Activity: Up to and including the line holding "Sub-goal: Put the", write out the data exactly from its first line, but not the pictures.
- - - - -
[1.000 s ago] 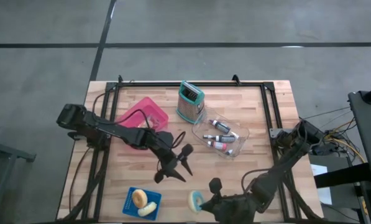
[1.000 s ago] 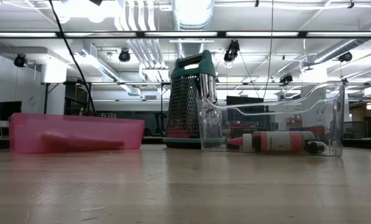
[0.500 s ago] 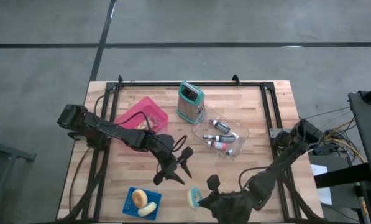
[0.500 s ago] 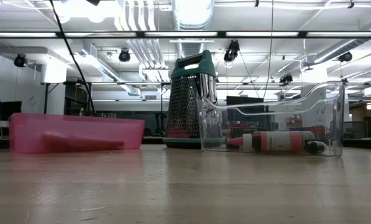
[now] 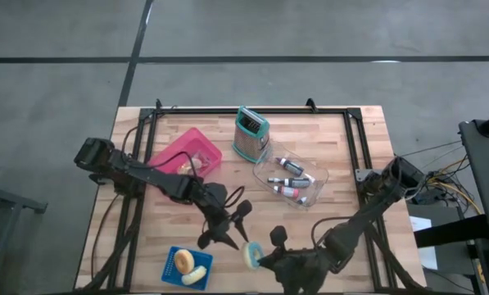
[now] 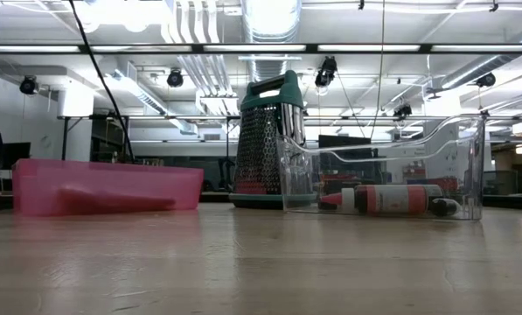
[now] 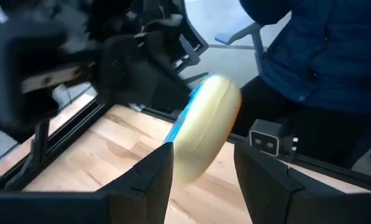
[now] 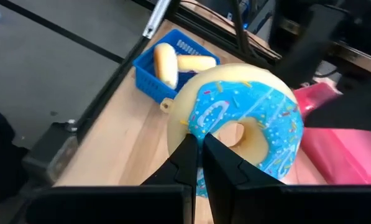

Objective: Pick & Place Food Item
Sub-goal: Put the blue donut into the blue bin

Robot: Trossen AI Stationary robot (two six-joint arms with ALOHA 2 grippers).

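High view: the right gripper (image 5: pixel 260 258) had its jaws pinched on the blue-iced donut (image 8: pixel 241 134), held on edge between them. The left gripper (image 5: pixel 225 223) hung just beside it, jaws spread and empty, the donut right before them. For a clean handover, it should close squarely on the free rim.

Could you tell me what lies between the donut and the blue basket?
Only bare wooden table, as the high view shows. The donut, gripped by the right gripper, is apart from the blue basket.
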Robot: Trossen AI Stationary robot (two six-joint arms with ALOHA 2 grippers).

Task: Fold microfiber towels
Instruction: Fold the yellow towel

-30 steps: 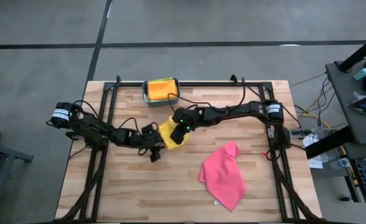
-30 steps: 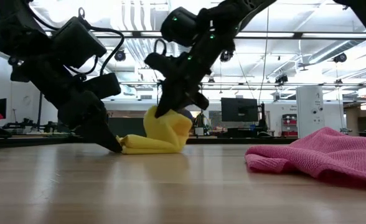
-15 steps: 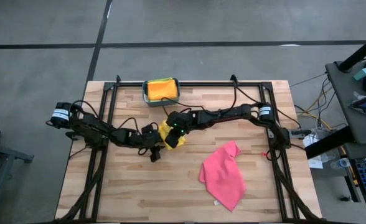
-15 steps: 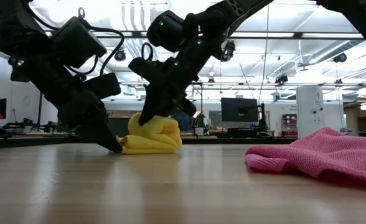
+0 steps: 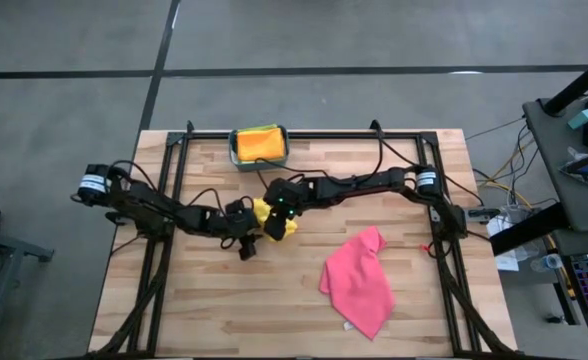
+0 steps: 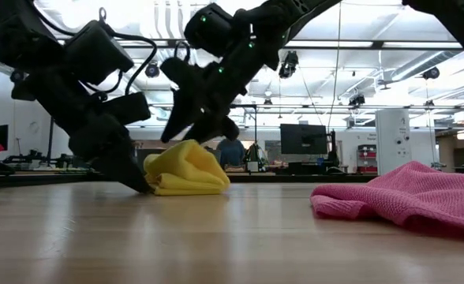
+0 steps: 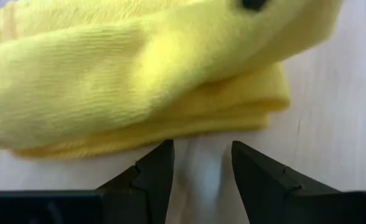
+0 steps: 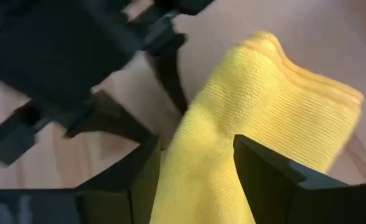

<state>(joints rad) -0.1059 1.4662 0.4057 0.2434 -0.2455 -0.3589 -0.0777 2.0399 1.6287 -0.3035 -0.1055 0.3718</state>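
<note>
A yellow towel (image 5: 277,222) lies folded in several layers on the table's middle (image 6: 183,173). My left gripper (image 6: 141,184) stands open, tips down on the table at the towel's left folded edge (image 7: 170,127). My right gripper (image 6: 192,136) hovers open just over the towel's top, one finger on either side of the upper fold (image 8: 198,149). A pink towel (image 5: 359,280) lies crumpled flat on the table's right half. An orange towel (image 5: 259,143) lies in the teal bin (image 5: 233,150). My left gripper's fingertips (image 7: 164,152) stand slanting down at the lower edge of the towel's stacked layers; whether they touch the cloth, I cannot tell. My right gripper comes from above with the top fold between its open fingers (image 8: 261,168); whether they touch it, I cannot tell.
The teal bin stands at the far edge, left of centre. The pink towel (image 6: 406,197) takes up the near right. Black frame rails (image 5: 169,200) run along both sides. Bare wood lies at the near left.
My right gripper has carried the towel's raised flap toward the table's left and down, then opened and let go. The flap, which stood up before, now lies folded over the lower layers, which stayed on the table.
</note>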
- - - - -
The answer:
[1.000 s ago] 
[1.000 s ago] 
[0.500 s ago] 
[0.500 s ago] 
[now] 
[now] 
[now] 
[now] 

Objective: Pick & Place Food Item
Sub-goal: Put the blue donut into the blue bin

What the exercise asked for has been given in full.